## TASK OBJECTIVE
What lines of the data below hold the string "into"? Copy each one out.
*****
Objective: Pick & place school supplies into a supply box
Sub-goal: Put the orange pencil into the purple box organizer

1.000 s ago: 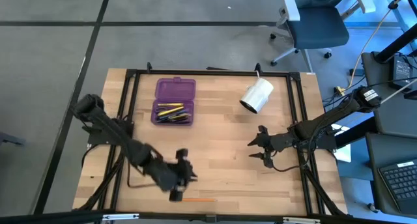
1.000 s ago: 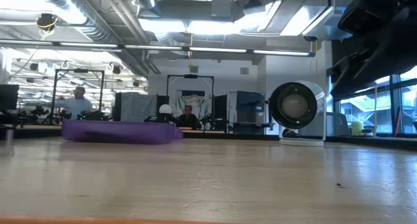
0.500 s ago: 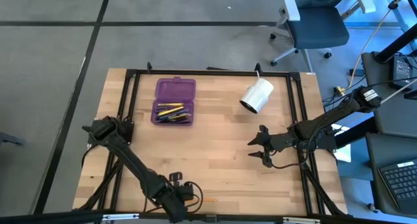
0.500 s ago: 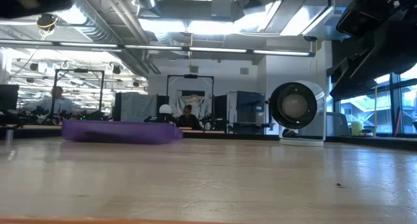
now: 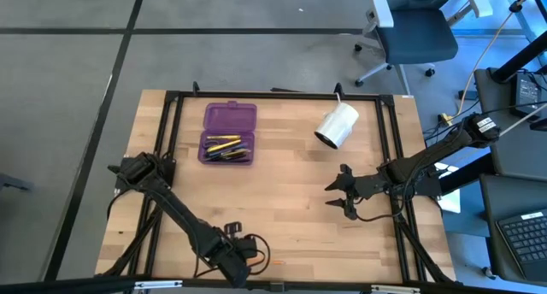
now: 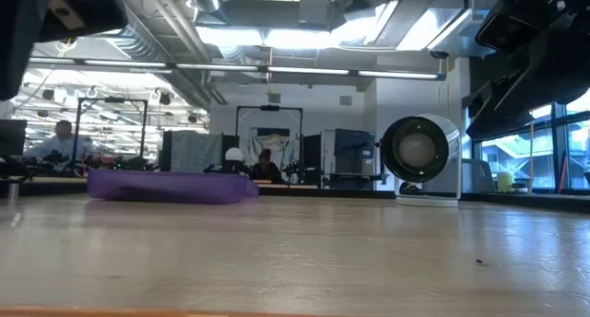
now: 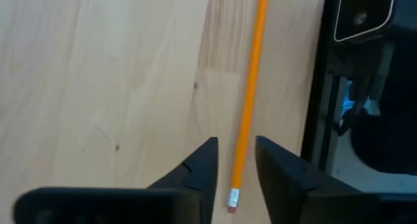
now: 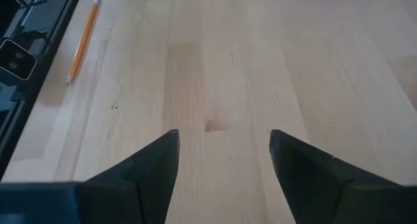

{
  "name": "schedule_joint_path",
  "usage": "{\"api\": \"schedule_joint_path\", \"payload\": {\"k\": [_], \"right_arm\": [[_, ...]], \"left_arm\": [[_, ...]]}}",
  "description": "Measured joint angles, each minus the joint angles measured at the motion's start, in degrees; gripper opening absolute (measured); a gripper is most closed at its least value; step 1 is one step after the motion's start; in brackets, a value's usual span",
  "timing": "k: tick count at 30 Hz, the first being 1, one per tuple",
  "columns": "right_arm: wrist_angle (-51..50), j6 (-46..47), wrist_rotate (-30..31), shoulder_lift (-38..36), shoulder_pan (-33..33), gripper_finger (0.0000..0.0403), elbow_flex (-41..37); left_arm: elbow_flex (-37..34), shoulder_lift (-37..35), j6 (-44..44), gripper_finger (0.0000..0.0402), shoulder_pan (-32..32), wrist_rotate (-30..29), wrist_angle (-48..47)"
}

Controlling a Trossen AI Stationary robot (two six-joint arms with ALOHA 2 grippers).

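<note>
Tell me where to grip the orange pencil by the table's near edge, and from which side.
Grip the orange pencil across its thin shaft, coming from above, since it lies flat on the table. The left hand already straddles its eraser end with fingers open; a grip slightly farther up the shaft would probably balance better.

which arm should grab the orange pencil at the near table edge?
Left. The left gripper is open and straddles the orange pencil. The right gripper is open mid-table, far from it.

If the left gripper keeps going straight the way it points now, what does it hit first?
Most likely the orange pencil: the left gripper is open with the pencil's eraser end between its fingers, lying on the table. How far above the wood it hangs is unclear.
</note>
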Motion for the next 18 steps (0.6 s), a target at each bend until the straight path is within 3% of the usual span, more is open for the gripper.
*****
## YOUR SOLUTION
Objective: Pick & place school supplies into a supply box
Sub-goal: Put the orange pencil into the purple box organizer

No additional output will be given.